Сердце друга (9)

[1] [2] [3] [4]

Это ее, как ни странно, очень удивило. Несмотря на все, что она знала не хуже других людей, ей все-таки показалось непонятным, чудовищным и глупым, что оттого, что она провела с любимым человеком несколько трудных для нее ночей в небольшой деревеньке около станции Бологое Октябрьской железной дороги, внутри нее зародилась новая жизнь. Вначале она отнеслась к этому факту несколько легкомысленно. Она даже решила, что, когда ребенок родится, надо будет оставить его у тети Нади и затем вернуться в армию. Потом она поняла, что это все - глупости, что не может она отдать ребенка кому бы то ни было, что ребенка надо кормить, растить, воспитывать, что это не игрушка, а человек, притом - ребенок, притом - ее ребенок. "Мой ребенок", - повторяла она про себя, смеясь и недоумевая. С безмерной, но вполне понятной наивностью она думала: "Как быстро все это получилось". Ей представлялось нормальным, что дети рождаются лишь после долгой, спокойной супружеской жизни.

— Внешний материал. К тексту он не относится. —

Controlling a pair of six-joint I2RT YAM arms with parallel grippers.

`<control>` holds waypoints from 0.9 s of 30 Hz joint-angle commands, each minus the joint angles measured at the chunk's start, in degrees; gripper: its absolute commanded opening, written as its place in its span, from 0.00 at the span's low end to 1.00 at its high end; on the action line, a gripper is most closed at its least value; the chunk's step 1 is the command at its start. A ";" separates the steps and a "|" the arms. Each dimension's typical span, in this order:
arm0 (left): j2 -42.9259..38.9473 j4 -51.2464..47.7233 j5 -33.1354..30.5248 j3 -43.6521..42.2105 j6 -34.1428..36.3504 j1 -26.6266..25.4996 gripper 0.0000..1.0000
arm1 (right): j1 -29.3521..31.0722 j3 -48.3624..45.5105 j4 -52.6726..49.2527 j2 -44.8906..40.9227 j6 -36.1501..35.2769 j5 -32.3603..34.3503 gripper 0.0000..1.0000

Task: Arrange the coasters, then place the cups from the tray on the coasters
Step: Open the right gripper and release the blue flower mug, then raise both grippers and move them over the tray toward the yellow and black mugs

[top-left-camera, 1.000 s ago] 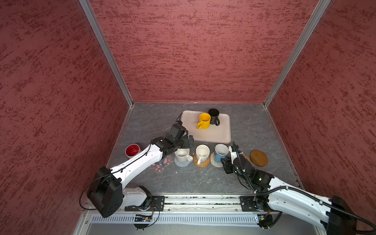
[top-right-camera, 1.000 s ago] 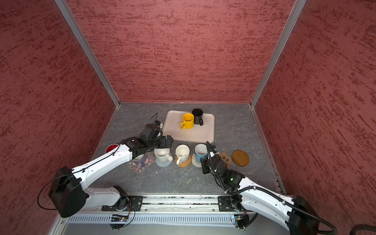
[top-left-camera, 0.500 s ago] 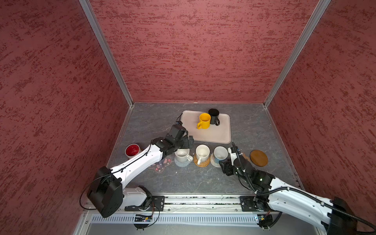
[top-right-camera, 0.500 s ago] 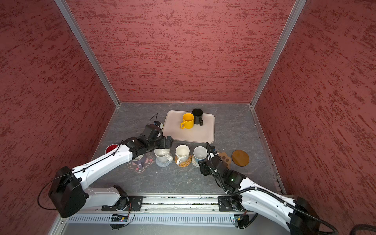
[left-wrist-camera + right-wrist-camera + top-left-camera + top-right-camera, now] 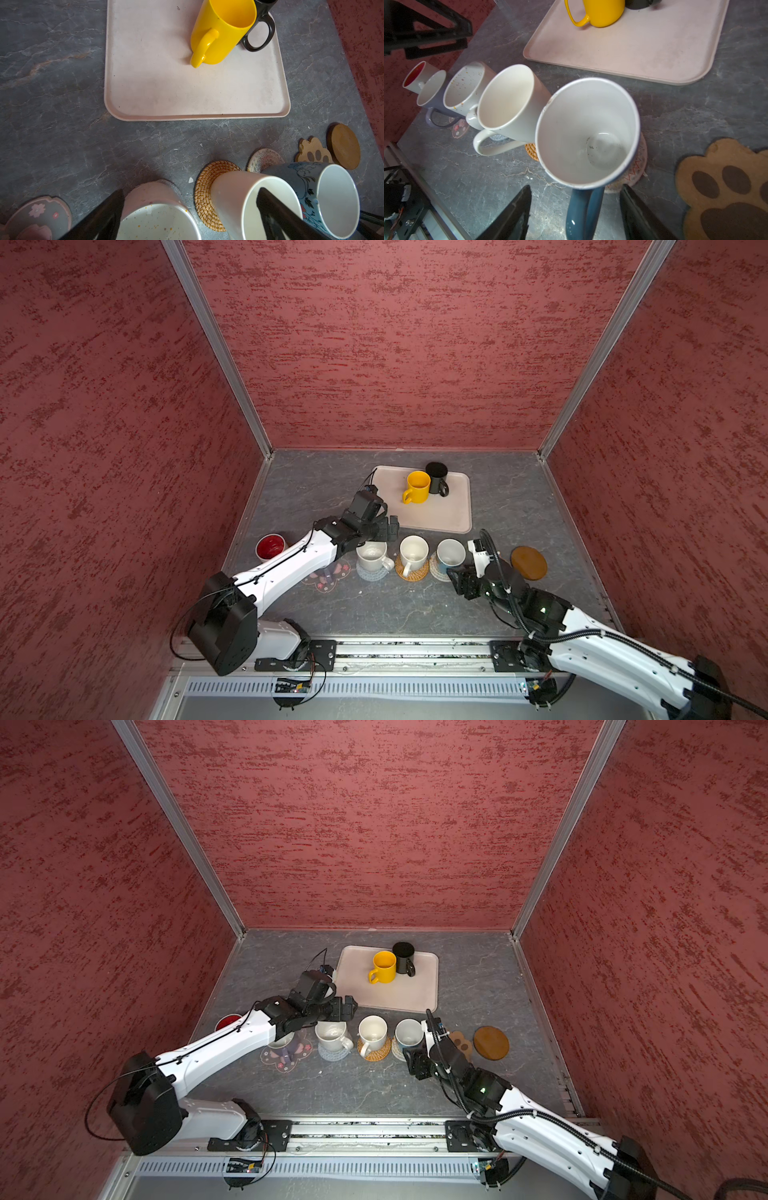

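My right gripper (image 5: pixel 576 188) is open, and the dark blue handle of the light blue cup (image 5: pixel 588 133) stands free between its fingers (image 5: pixel 517 209). That cup rests on the beige woven coaster (image 5: pixel 636 172). Beside it in a row stand a white cup (image 5: pixel 413 549) on the orange-tan coaster (image 5: pixel 411 571) and a speckled cup (image 5: pixel 371 553) on the grey-blue coaster (image 5: pixel 370 574). Above the speckled cup my left gripper (image 5: pixel 191 190) hangs wide open and empty. The yellow cup (image 5: pixel 417 486) and the black cup (image 5: pixel 436 477) remain on the tray (image 5: pixel 436 516).
A grey-purple cup (image 5: pixel 431 91) stands on the pink flower coaster (image 5: pixel 328 580) under the left arm. The red-inside cup (image 5: pixel 270 546) sits by the left wall. The paw coaster (image 5: pixel 461 1044) and a wooden disc (image 5: pixel 528 563) lie bare to the right of the row.
My right gripper has opened off the light blue cup's handle and drawn back slightly towards the front. The left arm has stayed nearly still.
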 commanded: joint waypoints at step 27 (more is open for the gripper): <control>33.40 -5.58 7.14 32.65 12.64 6.19 0.74 | -24.97 14.13 11.12 17.22 -4.37 -22.58 0.68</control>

Шагая с разведчиками по заполненной людьми и машинами фронтовой дороге и превозмогая тошноту, находясь все время в состоянии сдержанного волнения, Аничка беспрестанно размышляла о себе. Она делала все, что от нее требовалось, но, глядя на окружающих ее людей, думала, что она уже отгорожена от них невидимой, но непроходимой стеной своего нынешнего состояния, своего материнства. На смену прежним интересам властно явился новый интерес, и ее тайна, казалось ей, ставит ее ниже всех этих людей, которые живут более широкими задачами и озабочены более важной заботой.

По ночам, прикорнув в каком-нибудь шалаше или в очередной избе, избранной для ночлега, Аничка не спала, а прислушивалась к голосам солдат, которые разговаривали о войне и победе, и готова была плакать, чувствуя, что все эти разговоры, такие важные для всех людей, для нее теперь звучат как нечто второстепенное и далекое.

Она не знала, на что решиться, - заявлять ли о том, что с ней случилось, или предоставить событиям идти своим чередом, покуда все не станет и без того ясным. Но все несчастье заключалось в том, что она вскоре начала жалеть развивающегося в ней ребенка странной и тревожной жалостью, которая заставила ее стать осторожной, медлительной, рассчитывать каждое движение, - даже от верховой лошади она отказалась, что очень удивило окружающих, так как ранее для Анички не было большего удовольствия, чем ездить верхом.

В бою за Коростень был ранен в ногу командир полка Головин. Аничка пошла его проведать в избу, где он в ту пору обосновался.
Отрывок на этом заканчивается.